Count, in the listing that follows, every line containing the word "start". Give the number by itself.

Working data:

-------

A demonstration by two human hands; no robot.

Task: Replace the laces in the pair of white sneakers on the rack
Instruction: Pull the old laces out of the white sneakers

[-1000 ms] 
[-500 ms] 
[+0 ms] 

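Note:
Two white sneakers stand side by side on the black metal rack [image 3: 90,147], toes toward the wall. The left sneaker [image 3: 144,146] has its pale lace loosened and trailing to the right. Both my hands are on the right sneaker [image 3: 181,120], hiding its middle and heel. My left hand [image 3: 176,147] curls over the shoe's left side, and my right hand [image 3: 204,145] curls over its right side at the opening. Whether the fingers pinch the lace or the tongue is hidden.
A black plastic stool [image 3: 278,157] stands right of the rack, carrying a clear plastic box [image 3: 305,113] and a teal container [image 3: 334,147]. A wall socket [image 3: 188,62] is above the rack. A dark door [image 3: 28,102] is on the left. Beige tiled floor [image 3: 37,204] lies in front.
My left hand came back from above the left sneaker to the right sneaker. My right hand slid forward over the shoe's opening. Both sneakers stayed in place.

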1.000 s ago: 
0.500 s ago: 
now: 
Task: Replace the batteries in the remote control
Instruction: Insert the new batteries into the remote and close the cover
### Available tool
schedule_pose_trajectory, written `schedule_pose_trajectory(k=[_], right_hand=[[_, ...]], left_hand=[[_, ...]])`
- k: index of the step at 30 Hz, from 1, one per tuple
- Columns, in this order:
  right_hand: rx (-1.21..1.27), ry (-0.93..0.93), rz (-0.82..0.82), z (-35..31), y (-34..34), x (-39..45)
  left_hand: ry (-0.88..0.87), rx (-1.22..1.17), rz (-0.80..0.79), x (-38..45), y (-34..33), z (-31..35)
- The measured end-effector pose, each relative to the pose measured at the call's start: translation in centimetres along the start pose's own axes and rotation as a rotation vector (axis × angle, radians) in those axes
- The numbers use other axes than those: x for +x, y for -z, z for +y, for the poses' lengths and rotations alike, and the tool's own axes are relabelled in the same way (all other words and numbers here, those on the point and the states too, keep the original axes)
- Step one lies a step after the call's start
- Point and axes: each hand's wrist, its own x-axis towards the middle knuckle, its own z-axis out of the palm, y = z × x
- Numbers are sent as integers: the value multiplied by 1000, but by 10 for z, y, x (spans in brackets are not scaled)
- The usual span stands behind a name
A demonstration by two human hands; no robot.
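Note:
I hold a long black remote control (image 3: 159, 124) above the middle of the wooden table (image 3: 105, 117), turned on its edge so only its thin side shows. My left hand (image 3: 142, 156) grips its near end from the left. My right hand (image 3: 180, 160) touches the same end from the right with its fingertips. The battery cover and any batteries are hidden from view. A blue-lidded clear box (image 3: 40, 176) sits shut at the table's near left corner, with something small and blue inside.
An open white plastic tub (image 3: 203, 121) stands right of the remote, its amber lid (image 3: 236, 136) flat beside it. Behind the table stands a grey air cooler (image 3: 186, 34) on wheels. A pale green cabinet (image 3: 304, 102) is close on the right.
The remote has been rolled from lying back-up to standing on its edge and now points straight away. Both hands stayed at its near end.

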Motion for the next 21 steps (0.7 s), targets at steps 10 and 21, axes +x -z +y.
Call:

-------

Exercise solution:
2